▸ **Assignment**
Only one span of the listing below is wanted: the lines from the one with "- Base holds" through the one with "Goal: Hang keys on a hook", reproduced exactly, both ends kept.

▸ **Available data**
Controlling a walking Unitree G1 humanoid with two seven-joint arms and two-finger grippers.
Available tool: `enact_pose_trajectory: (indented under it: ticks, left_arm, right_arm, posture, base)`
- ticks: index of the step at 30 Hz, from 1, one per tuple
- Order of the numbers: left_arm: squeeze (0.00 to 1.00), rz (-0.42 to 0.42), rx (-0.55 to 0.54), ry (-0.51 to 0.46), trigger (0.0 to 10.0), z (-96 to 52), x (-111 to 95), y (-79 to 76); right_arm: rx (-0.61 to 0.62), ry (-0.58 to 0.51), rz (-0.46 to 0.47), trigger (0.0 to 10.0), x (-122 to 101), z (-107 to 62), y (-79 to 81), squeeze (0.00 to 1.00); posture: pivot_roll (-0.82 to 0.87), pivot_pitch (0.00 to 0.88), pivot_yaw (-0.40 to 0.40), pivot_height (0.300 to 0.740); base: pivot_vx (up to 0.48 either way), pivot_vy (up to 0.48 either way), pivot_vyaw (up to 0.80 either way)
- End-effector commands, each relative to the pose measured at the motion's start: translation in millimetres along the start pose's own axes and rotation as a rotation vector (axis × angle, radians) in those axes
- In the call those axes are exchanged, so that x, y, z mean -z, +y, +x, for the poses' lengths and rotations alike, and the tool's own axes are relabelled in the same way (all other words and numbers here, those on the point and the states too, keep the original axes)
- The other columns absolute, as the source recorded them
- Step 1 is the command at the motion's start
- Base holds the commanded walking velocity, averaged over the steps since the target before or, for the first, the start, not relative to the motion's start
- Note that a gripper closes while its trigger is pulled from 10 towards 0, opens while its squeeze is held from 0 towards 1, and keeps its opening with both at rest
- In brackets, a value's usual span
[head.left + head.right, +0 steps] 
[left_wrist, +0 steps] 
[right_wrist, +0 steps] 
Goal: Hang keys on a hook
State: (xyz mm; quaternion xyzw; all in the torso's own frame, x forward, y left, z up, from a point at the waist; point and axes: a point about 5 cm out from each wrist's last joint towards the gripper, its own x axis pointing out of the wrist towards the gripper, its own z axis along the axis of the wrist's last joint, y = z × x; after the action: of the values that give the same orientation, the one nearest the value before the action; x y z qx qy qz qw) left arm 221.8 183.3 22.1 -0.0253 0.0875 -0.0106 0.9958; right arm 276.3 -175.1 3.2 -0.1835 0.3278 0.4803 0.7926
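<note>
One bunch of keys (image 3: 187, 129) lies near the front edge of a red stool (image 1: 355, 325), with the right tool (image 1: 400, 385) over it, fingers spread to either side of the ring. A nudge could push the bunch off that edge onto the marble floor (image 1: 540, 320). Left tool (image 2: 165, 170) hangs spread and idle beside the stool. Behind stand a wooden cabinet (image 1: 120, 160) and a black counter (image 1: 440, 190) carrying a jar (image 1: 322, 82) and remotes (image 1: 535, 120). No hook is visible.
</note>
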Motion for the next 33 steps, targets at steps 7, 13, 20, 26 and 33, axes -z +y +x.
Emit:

▸ **Task answer**
- Base holds the commanded walking velocity, averaged over the steps since the target before or, for the first, the start, not relative to the motion's start
- Note that a gripper closes while its trigger is pulled from 10 towards 0, opens while its squeeze is held from 0 towards 1, and keeps its opening with both at rest
- In brackets, a value's usual span
[head.left + head.right, +0 steps] 
[left_wrist, +0 steps] 
[right_wrist, +0 steps] 
Goal: Hang keys on a hook

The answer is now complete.